**PROBLEM TO SOLVE:** Every line below that mentions the word "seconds" should be copied out.

**DATA BLOCK:**
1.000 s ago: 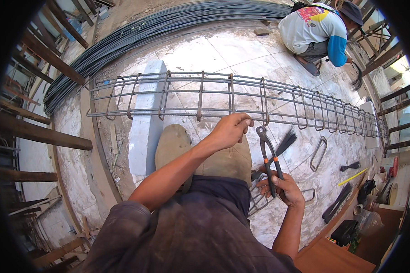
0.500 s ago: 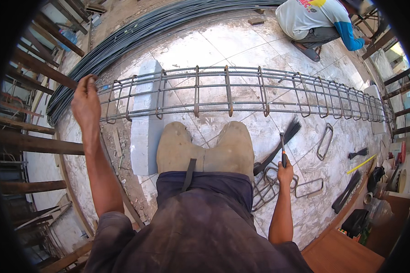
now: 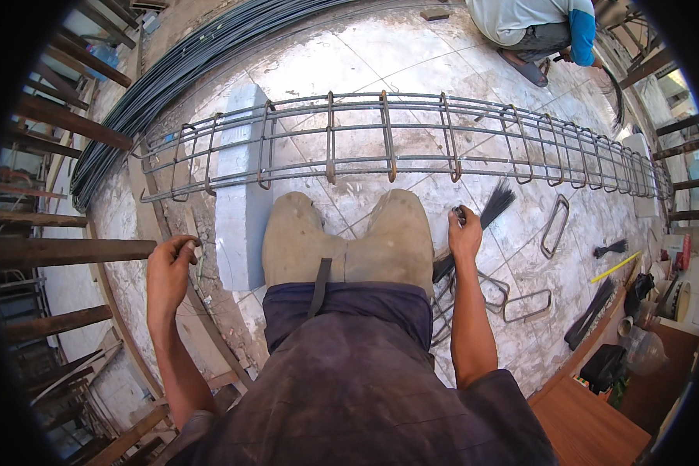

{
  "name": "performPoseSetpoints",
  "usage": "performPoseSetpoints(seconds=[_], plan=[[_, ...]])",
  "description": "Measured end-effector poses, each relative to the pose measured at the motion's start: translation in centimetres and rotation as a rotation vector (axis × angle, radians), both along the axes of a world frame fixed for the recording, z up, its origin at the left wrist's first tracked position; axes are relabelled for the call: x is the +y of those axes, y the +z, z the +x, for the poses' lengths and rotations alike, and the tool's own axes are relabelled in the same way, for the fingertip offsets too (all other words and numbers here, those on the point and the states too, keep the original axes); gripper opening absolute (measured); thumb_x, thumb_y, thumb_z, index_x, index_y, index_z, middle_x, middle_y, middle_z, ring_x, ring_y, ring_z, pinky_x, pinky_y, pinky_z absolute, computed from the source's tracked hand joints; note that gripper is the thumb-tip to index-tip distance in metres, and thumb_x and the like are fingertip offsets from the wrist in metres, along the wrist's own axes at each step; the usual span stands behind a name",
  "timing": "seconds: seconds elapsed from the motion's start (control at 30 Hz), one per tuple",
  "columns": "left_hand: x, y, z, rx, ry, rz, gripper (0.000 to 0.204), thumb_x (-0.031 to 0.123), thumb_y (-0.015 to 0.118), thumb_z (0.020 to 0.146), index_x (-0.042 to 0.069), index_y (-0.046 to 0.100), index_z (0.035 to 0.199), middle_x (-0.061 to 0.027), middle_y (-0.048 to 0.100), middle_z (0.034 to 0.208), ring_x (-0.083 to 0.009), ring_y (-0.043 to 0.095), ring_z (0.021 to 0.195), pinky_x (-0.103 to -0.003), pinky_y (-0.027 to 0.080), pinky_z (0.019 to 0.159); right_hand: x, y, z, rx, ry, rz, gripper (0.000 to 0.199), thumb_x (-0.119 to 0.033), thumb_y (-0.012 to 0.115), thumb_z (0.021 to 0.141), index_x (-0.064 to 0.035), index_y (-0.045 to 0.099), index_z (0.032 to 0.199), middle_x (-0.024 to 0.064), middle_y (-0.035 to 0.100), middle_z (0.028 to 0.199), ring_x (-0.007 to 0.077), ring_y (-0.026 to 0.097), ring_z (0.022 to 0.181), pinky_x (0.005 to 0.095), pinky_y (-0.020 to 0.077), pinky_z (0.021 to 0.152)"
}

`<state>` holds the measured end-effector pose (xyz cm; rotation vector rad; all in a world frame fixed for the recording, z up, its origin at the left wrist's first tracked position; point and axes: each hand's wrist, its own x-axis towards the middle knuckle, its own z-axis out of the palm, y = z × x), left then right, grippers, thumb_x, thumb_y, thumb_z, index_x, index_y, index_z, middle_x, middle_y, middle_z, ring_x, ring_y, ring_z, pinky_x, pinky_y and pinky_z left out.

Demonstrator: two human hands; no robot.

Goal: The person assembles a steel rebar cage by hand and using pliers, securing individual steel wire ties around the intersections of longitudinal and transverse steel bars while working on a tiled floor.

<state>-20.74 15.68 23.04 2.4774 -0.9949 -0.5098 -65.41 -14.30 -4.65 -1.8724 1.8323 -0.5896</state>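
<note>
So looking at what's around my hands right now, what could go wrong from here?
The loose metal loops on the floor, to the right of your knees, might catch a foot. The bare bar ends at the left of the steel cage could scratch your left hand if it moves up toward them. The cage also lies across a pale block, so a hard bump might shift it.

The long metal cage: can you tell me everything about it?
The long metal cage is an open frame of thin gray bars with hoops around them, some rusty-looking. It stretches sideways, looking smaller rightward. Its left part lies over a white block; another block is near its right end. The left hand and right hand aren't touching it.
</note>
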Motion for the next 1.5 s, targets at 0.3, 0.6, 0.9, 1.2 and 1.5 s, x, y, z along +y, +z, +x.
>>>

**ANSWER TO THIS PROBLEM:**
  "usage": "performPoseSetpoints(seconds=[_], plan=[[_, ...]])",
  "timing": "seconds: seconds elapsed from the motion's start (control at 30 Hz), one per tuple",

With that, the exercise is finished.